_Work instruction_
Retrieve all lines below that have the string "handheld".

Data items:
|---|
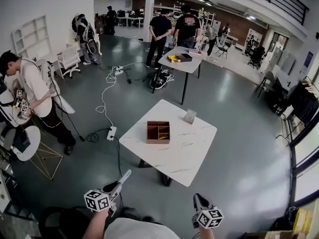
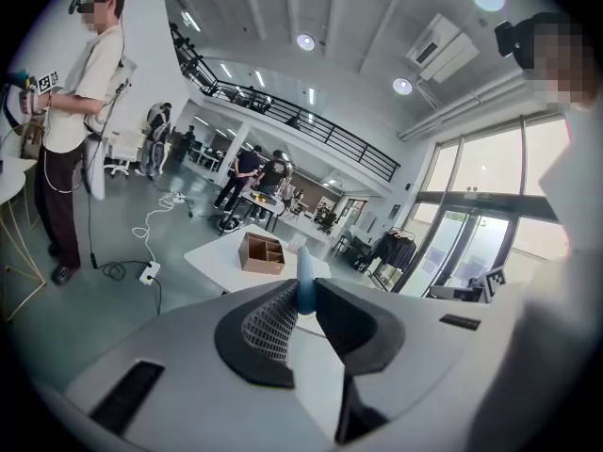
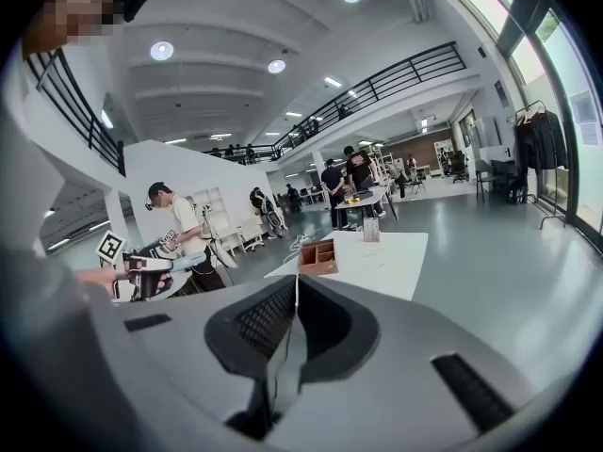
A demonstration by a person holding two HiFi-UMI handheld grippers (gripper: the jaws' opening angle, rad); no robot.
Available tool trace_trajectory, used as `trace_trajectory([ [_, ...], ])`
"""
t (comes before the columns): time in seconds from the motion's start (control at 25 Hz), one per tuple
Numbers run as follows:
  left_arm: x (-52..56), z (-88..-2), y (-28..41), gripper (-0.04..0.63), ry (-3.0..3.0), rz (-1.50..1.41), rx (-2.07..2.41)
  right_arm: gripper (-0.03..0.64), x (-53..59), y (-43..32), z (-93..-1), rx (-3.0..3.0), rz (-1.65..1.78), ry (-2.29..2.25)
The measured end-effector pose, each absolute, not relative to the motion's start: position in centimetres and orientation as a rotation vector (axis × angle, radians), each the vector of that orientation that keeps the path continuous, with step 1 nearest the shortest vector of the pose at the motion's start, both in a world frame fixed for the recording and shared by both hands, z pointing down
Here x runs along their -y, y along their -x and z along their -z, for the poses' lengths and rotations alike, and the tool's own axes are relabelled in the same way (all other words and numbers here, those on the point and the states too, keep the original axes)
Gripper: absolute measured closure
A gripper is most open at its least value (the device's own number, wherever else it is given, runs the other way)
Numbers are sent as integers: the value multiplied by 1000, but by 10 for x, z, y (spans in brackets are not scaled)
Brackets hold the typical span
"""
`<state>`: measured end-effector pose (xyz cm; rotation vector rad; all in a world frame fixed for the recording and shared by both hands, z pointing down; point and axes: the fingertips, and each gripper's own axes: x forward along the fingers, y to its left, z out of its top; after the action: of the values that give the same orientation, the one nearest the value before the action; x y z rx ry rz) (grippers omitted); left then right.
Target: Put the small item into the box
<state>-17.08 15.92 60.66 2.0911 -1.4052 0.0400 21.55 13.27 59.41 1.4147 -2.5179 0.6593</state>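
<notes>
A brown wooden box (image 1: 158,132) with several compartments stands on the white marble table (image 1: 184,153), well ahead of both grippers. It also shows far off as the box (image 2: 262,252) and the box (image 3: 318,256). A small clear item (image 1: 189,116) stands near the table's far edge. My left gripper (image 1: 126,174) is low and short of the table; in its own view the left gripper (image 2: 303,288) is shut on a slim pale blue item (image 2: 305,273) that sticks out between the jaws. My right gripper (image 1: 196,198) hangs lower right; the right gripper (image 3: 296,288) is shut with nothing between the jaws.
A power strip (image 1: 111,132) and cables lie on the floor left of the table. A person (image 1: 35,91) with grippers stands at far left by a round white table (image 1: 27,142). Further back is a second table (image 1: 182,61) with people around it.
</notes>
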Motion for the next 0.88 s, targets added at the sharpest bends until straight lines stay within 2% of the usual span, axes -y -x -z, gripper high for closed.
trace_trajectory([
  [0.24, -161, -607, 154, 528, -2080, -33, 1403, 589, -132, -222, -603, 2511, -695, -1389],
  [0.88, -104, -621, 164, 528, -2064, -44, 1381, 589, -91, -208, -620, 2464, -714, -1350],
])
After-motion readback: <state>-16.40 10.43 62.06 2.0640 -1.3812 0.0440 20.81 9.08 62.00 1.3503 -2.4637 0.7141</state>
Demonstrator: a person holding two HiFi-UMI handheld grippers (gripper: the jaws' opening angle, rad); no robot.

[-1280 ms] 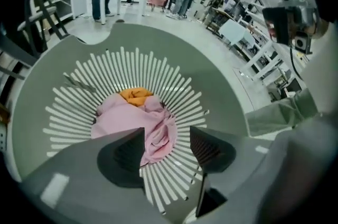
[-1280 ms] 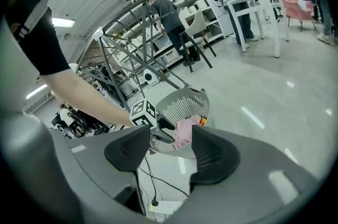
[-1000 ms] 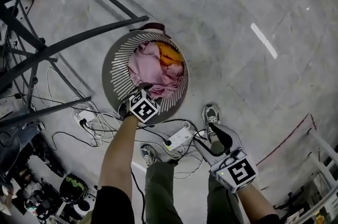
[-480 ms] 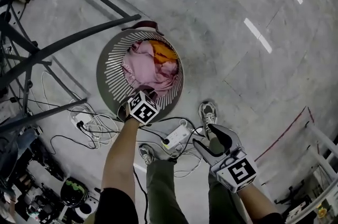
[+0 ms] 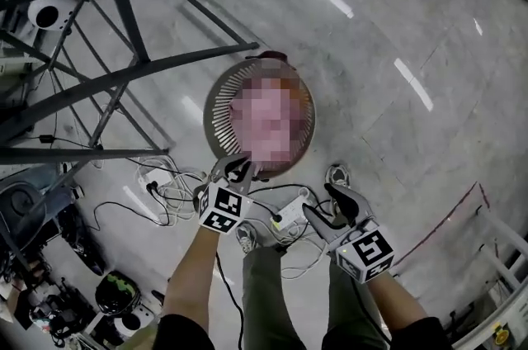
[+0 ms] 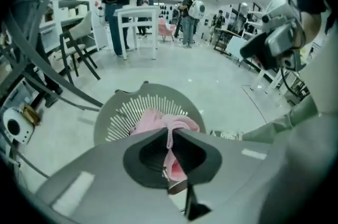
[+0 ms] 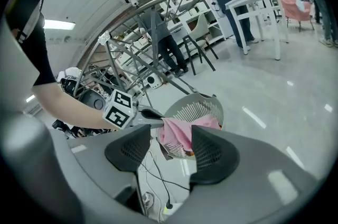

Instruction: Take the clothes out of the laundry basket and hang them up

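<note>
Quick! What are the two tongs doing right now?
Left tongs: just closed, pinching the pink cloth.
Right tongs: open, holding nothing.

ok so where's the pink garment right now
In the left gripper view, the pink garment is pinched in the shut left gripper, hanging over the laundry basket on the floor.

Right of and beyond the round grey slatted plastic laundry basket (image 5: 218, 115), the pale polished floor (image 5: 396, 35) lies open to any passage. Left of it, crossing bars of a dark metal frame (image 5: 124, 81) leave only narrow gaps. Tangled cables (image 5: 165, 191) with a white power strip (image 5: 285, 214) clutter the floor between the basket and the person's shoes (image 5: 337, 175).
</note>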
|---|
_Expected answer_
A demonstration by a person holding two HiFi-UMI handheld grippers (gripper: the jaws' opening angle, rad); no robot.
Demonstrator: a person holding two HiFi-UMI handheld grippers (gripper: the jaws' opening angle, rad); no robot.

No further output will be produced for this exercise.